Crossroads of iron, copper, and zinc in cancer: a paradox of toxicity and therapy
摘要
Groups 8, 11, and 12 of the periodic table contain several biologically relevant trace elements, among which iron, copper, and zinc play critical roles in numerous cellular processes, including oxygen homeostasis, enzymatic activity, mitochondrial metabolism, reactive oxygen species (ROS) regulation, DNA synthesis, and gene expression. These elements are essential for maintaining cellular physiology; however, disturbances in their homeostasis can trigger a cascade of molecular events within the tissue microenvironment.This review highlights the interconnected regulatory pathways of iron, copper, and zinc and discusses their dual roles in cancer biology, functioning both as promoters of tumour progression and as mediators of tumour suppression.

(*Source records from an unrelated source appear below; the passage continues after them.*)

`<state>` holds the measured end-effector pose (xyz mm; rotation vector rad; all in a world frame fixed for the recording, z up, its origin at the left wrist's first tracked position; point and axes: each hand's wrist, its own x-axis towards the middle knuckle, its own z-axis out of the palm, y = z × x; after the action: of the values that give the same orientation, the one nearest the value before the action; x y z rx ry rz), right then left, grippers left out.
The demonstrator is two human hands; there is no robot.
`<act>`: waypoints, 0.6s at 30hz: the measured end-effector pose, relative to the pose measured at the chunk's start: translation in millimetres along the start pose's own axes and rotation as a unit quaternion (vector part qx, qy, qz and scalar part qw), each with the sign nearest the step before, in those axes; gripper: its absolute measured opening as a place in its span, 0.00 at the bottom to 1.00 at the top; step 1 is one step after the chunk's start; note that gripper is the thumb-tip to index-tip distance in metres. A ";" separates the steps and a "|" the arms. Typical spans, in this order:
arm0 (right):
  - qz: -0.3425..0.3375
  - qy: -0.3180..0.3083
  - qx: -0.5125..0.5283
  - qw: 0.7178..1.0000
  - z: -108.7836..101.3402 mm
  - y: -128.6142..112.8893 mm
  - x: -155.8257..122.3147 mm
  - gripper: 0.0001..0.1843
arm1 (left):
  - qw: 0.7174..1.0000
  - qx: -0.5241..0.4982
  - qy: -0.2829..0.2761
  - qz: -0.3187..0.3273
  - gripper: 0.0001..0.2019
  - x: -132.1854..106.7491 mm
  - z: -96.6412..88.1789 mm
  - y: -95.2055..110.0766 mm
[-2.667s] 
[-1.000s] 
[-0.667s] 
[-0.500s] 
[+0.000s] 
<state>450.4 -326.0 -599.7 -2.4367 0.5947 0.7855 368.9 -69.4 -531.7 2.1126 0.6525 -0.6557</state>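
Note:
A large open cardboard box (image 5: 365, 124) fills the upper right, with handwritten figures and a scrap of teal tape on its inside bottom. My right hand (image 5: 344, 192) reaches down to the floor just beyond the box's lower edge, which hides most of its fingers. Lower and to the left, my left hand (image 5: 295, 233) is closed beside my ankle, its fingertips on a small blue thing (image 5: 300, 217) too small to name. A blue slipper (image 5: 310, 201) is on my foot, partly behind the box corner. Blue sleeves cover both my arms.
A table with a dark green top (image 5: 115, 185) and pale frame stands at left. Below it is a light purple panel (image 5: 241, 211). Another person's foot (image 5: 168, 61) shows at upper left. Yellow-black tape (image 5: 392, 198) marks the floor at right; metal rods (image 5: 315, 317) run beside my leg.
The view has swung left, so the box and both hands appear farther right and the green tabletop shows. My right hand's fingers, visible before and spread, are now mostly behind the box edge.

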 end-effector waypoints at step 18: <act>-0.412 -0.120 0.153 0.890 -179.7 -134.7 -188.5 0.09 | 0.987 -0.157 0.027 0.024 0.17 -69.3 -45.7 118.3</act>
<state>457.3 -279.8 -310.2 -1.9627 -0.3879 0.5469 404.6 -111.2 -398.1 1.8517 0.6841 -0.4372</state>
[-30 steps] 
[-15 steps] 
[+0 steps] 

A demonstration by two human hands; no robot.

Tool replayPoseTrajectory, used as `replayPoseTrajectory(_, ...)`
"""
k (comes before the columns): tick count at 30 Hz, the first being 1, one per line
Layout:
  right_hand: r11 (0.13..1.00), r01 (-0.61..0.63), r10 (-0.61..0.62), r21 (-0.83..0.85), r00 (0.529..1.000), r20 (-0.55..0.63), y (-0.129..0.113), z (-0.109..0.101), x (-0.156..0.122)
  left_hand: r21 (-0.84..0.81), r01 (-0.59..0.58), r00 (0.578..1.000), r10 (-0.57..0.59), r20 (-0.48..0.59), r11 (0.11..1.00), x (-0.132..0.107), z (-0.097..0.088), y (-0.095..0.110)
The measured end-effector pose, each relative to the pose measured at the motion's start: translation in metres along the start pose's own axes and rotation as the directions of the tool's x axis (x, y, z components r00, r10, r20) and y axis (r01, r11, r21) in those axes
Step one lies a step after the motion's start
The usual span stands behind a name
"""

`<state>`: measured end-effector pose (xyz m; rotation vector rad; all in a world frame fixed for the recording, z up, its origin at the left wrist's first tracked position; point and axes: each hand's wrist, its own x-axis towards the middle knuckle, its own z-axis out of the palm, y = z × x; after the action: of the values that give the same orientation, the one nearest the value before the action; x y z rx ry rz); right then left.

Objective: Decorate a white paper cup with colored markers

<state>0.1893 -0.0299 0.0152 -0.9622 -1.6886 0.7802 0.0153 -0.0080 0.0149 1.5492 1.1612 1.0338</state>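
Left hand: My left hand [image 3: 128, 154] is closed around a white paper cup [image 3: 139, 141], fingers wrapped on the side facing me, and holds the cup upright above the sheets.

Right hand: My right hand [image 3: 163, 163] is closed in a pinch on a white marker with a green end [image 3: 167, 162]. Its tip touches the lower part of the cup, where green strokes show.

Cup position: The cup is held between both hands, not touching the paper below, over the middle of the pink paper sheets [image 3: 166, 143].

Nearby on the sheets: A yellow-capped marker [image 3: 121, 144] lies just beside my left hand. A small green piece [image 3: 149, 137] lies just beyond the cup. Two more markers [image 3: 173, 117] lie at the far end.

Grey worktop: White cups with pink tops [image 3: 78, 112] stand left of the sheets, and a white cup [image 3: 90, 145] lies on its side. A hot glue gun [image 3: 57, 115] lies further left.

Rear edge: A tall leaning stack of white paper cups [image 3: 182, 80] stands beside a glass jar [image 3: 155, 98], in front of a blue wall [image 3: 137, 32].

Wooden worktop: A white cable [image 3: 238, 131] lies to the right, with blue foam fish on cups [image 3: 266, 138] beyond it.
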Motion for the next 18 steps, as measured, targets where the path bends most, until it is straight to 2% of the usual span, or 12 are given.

We further examine the mechanisms through which metal dysregulation contributes to cellular toxicity, oxidative stress, and metabolic reprogramming in cancer. In addition, emerging therapeutic strategies targeting metal homeostasis are discussed, including approaches aimed at modulating metal overload, deficiency, and metal-dependent signalling pathways.By integrating current knowledge on the biological roles and pathological consequences of trace metal imbalance, this review provides a comprehensive perspective on how metal dyshomeostasis contributes to cancer development and highlights the potential of metal-targeted therapeutic strategies in cancer management.